HIVE Partitions in AWS Athena

sh-rp commented 1 year ago

We want to enable the user to make use of AWS Athena partitions. For this we will most likely need to change the schema a bit and add the option for the user to define partitions on the resources.

Analyzing the discussion on this topic, we can implement this in 3 steps of increasing complexity (3 PRs expected)

support iceberg tables

here partitioning is available out of the box on the create table command. partitions are created based on the data in the tables

[x] * implement a table adapter for athena that allows to define columns that will participate in the partition
[x] * generate PARTITIONED BY clause as in https://github.com/dlt-hub/dlt/pull/1349 and https://github.com/dlt-hub/dlt/issues/555#issuecomment-2057000641
[x] * when generating table schemas, warn if partition is requested but the table format is not iceberg
[x] * standard tests and docs

support regular, hive tables

after loading a file ADD PARTITION must be executed to map file into a partition. paritions are created based on the metadata that must be available via file layout placeholders so if a given partition column is declared in the adapter - the same column name must be a placeholder in the file layout (or be present in placeholders list)

[ ] * we use ADD PARTITON as in Scenario 2 here https://docs.aws.amazon.com/athena/latest/ug/partitions.html - after adding any new file to the bucket
[ ] * we need render the partition column value using path_utils.py that are used to render file names. see how filesystem does that. we may need to give athena access to rendering file names via staging_config note: I'm not sure that the table must have a partition column physically or we just may declare it and fill the data from layout placeholder. that needs to be tested

hive partitioning based on table data

when #1382 is merged we can easily add more table formats (ie. hive) and use it for partitioning. form our discussion we know that MSCK REPAIR TABLE costs too much for incremental load so I do not yet see a value in it

this is old disussion ~Tasks:

[ ] Alter schema to have an order of partition keys (possibly replace the "bool" hint with an "int" hint which is null or 0 if this column should not be a partition, and a number if it should which then defines the order?)
[ ] Expose partition config on the resource as array of strings which are the column names?
[ ] When creating parquet files, respect the partitions and create a file for every partition key combination and upload that to the right path. Pyarrow can do this for us, so we need to change our load jobs to also take folders, not only file paths.
[ ] Make the partitions known to Athena, either we can run explicit ddl commands, but it should also be possible to infer the partitions with a repair command, the latter is more costly though, so doing this with our schema makes sense. This means we will have schema m migration operations that not only add columns but also partition definitions.

To think about:

[ ] How to guard against the user uploading to the same bucket with different partitionk key settings?
[ ] How to migrate existing schemas if we change the type of the partition settings?
[ ] How to behave if there are partitions defined, but the yielded resource item does not have a value for this column? Will there always be a "None" path for those cases? Will this be queryable by Athena?
[ ] If we use hive style partitions, will the resulting paths be more or less universal, or do we need to use different patterns for different data lake providers?~

rudolfix commented 1 year ago

@sh-rp let's take a look at native partitioning that pyarrow has. OFC in that case we'll need to deal with several files in folders so our jobs mechanism are getting complicated (but why not to have jobs that are folders ;> OMG)

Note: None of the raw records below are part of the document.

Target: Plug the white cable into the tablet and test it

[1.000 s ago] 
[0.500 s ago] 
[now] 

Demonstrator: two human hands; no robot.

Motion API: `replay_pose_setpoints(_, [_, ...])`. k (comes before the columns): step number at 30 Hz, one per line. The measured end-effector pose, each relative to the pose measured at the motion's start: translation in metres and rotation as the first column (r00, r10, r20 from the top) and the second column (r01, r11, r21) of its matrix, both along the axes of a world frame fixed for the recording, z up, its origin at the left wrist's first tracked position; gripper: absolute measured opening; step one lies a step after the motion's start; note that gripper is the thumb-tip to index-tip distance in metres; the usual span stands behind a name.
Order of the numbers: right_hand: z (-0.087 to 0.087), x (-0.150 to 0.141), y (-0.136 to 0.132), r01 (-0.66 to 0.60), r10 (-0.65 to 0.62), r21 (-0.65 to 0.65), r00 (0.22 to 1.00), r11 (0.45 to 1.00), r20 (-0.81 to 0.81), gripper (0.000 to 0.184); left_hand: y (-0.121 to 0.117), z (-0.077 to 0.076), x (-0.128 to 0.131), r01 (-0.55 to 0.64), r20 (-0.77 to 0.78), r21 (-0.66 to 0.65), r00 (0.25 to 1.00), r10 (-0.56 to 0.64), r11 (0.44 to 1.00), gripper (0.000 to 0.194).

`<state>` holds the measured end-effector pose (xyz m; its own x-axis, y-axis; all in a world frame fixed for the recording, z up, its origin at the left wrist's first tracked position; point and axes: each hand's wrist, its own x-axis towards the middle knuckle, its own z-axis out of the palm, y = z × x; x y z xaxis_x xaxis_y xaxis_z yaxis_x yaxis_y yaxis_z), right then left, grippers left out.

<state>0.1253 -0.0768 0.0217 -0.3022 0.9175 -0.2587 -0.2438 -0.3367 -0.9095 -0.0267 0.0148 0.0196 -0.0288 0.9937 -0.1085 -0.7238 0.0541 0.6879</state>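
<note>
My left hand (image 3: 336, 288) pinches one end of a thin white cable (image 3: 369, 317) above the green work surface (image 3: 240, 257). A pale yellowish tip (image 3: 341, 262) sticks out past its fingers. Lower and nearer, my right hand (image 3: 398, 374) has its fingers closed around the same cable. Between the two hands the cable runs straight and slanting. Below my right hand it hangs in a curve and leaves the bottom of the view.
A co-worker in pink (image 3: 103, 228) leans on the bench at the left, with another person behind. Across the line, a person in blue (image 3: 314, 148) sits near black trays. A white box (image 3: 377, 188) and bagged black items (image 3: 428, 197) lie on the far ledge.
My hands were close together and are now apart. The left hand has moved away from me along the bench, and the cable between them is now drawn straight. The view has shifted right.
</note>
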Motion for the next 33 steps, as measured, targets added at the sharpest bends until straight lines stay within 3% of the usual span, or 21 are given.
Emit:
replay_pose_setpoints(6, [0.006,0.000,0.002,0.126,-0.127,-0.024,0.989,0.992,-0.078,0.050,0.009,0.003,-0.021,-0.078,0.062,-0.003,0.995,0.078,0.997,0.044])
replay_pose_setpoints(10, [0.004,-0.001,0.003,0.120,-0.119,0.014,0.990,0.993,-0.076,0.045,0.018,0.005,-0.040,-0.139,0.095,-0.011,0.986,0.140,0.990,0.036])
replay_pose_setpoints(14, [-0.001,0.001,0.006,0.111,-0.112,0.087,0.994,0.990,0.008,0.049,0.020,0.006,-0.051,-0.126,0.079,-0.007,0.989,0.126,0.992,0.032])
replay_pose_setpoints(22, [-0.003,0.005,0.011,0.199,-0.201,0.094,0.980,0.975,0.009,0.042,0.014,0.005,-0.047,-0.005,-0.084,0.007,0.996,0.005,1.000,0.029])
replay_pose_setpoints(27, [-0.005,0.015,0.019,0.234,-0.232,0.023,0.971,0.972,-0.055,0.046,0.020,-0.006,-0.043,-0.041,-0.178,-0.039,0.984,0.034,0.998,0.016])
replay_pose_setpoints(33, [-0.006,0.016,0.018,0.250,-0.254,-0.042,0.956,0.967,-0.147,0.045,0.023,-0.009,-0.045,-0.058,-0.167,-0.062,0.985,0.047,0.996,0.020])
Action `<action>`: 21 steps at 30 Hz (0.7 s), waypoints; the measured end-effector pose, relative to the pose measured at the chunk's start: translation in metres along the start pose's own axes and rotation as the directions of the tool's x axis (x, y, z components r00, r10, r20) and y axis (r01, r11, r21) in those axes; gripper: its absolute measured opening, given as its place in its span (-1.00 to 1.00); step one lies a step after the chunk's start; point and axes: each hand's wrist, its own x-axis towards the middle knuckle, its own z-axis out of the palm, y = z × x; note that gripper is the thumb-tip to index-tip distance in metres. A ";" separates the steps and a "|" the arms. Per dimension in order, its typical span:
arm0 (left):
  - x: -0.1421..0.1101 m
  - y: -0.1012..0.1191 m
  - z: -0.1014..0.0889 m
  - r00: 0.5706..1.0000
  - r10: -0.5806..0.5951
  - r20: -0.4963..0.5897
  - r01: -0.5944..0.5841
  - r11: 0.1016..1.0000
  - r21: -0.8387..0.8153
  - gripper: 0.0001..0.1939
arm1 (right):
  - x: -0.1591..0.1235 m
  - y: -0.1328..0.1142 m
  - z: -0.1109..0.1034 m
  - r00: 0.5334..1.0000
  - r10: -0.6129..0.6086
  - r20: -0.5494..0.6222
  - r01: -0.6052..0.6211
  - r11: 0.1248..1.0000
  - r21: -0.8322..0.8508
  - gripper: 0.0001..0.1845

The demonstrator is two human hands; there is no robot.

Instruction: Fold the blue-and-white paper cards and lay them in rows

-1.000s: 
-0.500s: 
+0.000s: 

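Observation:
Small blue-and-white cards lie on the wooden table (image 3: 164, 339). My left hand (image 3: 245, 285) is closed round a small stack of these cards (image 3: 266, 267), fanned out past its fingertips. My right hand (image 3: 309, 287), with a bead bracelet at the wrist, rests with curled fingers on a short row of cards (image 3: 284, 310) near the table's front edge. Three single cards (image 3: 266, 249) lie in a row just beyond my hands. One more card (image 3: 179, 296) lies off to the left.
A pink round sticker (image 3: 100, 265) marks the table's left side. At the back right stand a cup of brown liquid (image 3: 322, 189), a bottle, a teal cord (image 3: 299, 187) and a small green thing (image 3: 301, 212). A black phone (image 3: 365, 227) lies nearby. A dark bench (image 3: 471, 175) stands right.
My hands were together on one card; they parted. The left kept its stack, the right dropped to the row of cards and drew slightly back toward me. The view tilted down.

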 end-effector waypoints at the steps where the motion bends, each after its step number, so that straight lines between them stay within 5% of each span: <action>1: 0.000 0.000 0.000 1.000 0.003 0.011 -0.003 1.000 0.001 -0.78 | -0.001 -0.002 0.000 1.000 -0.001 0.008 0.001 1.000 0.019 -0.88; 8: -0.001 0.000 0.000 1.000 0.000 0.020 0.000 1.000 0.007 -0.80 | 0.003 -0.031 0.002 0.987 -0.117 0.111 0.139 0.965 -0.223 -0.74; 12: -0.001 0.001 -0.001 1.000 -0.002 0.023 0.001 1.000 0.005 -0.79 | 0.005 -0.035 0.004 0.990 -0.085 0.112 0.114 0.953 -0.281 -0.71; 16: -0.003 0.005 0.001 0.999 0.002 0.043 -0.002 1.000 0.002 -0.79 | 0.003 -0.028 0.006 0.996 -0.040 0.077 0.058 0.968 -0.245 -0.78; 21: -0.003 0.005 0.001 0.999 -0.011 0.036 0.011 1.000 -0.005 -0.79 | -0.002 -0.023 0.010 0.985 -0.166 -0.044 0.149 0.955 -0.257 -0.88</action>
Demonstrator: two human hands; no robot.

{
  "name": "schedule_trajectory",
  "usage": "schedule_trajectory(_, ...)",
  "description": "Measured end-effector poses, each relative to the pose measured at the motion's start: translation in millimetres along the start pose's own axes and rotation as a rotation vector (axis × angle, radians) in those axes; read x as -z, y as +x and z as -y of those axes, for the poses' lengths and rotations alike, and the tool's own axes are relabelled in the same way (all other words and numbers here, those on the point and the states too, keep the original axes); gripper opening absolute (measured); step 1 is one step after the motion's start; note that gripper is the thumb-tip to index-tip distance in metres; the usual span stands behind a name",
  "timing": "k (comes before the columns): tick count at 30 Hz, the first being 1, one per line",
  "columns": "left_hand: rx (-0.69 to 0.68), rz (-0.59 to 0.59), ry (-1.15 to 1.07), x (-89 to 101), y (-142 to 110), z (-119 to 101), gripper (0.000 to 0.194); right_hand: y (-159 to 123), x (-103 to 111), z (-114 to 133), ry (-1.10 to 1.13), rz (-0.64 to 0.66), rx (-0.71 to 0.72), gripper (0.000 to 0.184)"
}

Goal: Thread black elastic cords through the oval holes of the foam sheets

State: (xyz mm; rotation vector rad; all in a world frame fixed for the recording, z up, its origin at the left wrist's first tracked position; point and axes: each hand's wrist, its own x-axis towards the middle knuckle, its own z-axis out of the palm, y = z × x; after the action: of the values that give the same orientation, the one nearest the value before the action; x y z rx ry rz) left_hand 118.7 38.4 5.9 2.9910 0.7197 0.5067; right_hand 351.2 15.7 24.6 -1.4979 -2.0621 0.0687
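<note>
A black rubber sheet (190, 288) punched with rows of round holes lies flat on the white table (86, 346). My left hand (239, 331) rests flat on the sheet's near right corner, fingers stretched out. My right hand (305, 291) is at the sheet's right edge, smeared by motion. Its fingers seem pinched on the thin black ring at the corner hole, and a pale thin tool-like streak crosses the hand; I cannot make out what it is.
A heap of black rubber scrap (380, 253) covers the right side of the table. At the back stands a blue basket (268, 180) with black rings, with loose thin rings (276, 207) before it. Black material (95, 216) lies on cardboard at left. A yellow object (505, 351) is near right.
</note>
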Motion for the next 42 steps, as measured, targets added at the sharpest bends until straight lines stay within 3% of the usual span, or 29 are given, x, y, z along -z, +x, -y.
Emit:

in Weaviate PR we are adding a concept of a destination adapter that injects additional information in schema to be interpreted by loader/normalizer (and a data writer - also has access to it).

so it all fits together but still looks like bigger project

gamgi commented 10 months ago

Documenting a potential use-case. I'm loading files from S3 + SFTP + API sources to S3 destination.

I'd like to use properties from the source (not data itself) to design the partition layout in the destination. The properties may be resource arguments, or indirectly source metadata like object path and/or file name.

Examples:

Single daily object from SFTP
- sftp://example.com/foo/bar/report_20231114000000.csv --> s3://destination-bucket/baz/quz/yyyy=2023/mm=11/dd=14/report.csv
Multiple daily objects from S3
- s3://example-bucket/foo/bar/report_20231114000000.csv --> s3://destination-bucket/baz/quz/yyyy=2023/mm=11/dd=14/report_20231114000000.csv
- s3://example-bucket/foo/bar/report_20231114005000.csv --> s3://destination-bucket/baz/quz/yyyy=2023/mm=11/dd=14/report_20231114005000.csv
Single daily object from API call
- https://example.com/api/report?date=2023-11-14 --> s3://destination-bucket/baz/quz/yyyy=2023/mm=11/dd=14/report.csv

How others have (not) done it:

meltano target-s3 has hardcoded destination partitioning. Cannot customize.
transferwise target-s3-csv allows limited customizing of bucket path. Can not use a parameter as variable, only "today's date" which is not enough.
airbyte destinations/s3 allows customizing bucket path. Can not use a parameter as variable, only "today's date" which is not enough.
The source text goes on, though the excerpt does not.